Investment Objectives and Policies

    The U.S. Treasury Money Market Portfolio's investment objectives are to
maximize current income and to maintain liquidity and a stable net asset value
of $1 per share. The Portfolio attempts to accomplish these objectives by
investing in U.S. Treasury obligations which have effective maturities of 397
days or less and repurchase agreements that are collateralized by U.S. Treasury
obligations to enable it to employ the amortized cost method of valuation. The
Portfolio may also engage in reverse repurchase agreements that enable it to
employ the amortized cost method of valuation. The investment objectives stated
above are fundamental and may be changed only with the approval of a majority of
the outstanding shares of the Portfolio. There can be no assurance that the U.S.
Treasury Money Market Portfolio can achieve these objectives or that it will be
able to maintain a stable net asset value of $1 per share. The shares of the
Portfolio are rated AAAm by Standard & Poor's Corporation ("S&P") and Aaa by
Moody's Investors Services Inc. ("Moody's").

PERMITTED INVESTMENTS:

    United States Treasury Obligations -- obligations issued by the United
States Treasury. These obligations are backed by the full faith and credit of
the United States.

    U.S. Treasury obligations include bills, notes and bonds, which principally
differ only in their interest rates, maturities and times of issuance. Interest
on U.S. Treasury obligations is specifically exempted from state and local
income taxes under federal law. While shareholders in the U.S. Treasury Money
Market Portfolio do not directly receive interest on U.S. Treasury obligations,
the dividends from the Portfolio are derived primarily from such interest.

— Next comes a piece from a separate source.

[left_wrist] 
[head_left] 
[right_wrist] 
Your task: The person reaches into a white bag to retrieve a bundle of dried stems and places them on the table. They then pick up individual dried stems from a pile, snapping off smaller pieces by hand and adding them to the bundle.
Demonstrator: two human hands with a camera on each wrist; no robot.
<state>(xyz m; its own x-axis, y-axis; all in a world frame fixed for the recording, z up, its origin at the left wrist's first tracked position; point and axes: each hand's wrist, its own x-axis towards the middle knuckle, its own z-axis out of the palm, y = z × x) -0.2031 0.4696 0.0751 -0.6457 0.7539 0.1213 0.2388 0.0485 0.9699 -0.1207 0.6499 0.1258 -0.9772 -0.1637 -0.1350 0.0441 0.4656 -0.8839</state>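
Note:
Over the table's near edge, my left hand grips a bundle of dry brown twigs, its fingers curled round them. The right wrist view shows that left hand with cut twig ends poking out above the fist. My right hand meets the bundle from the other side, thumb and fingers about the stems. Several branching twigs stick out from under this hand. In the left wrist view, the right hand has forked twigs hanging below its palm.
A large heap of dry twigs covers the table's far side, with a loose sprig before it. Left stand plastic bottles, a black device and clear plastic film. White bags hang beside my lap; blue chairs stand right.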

    States generally allow the character of the Portfolio's income to
pass-through to its shareholders, so that distributions from the Portfolio
derived from interest that would be exempt from state and local income taxes if
received directly by an individual taxpayer also will be exempt from such taxes
when earned by an individual shareholder through a distribution from the
Portfolio. The Portfolio may also invest in repurchase agreements which are
collateralized by U.S. Treasury obligations. At least 65% of the Portfolio's
total assets will consist of U.S. Treasury obligations and repurchase agreements
which are collateralized by U.S Treasury obligations. Interest income derived
from such repurchase agreements is not considered to be income derived from U.S
Treasury obligations and is not exempt from state and local income taxes. In
addition, some states require that, in order for the tax exempt character of the
Portfolio's interest from U.S. Treasury obligations to pass-through to its
shareholders, the Portfolio must maintain specified minimum levels of the
Portfolio's total assets in U.S. Treasury obligations. If the level of non-U.S.
Treasury obligations (including repurchase agreements) exceeds a state's limit
for this pass-through, then none of the Portfolio's interest income would be
exempt from state or local income tax in that state.

329543.1
                                                        -7-

<PAGE>



While the Portfolio does not specifically limit the amount of repurchase
agreements which the Portfolio can enter into (other than the requirement that
65% of the Portfolio's total assets be invested in U.S. Treasury obligations and
repurchase agreements collateralized by U.S. Treasury obligations), the
Portfolio will endeavor to maintain the levels necessary to preserve the
pass-through of the Portfolio's tax exempt interest income from U.S. Treasury
obligations.

    Investors should recognize that the state and local income tax rules that
apply to the U.S. Treasury Money Market Portfolio and its shareholders may be
subject to change in the future and that such changes could have an adverse
impact on the Portfolio and its shareholders. Shareholders are urged to contact
their tax advisors regarding the state and local tax treatment of distributions
received from the U.S. Treasury Money Market Portfolio.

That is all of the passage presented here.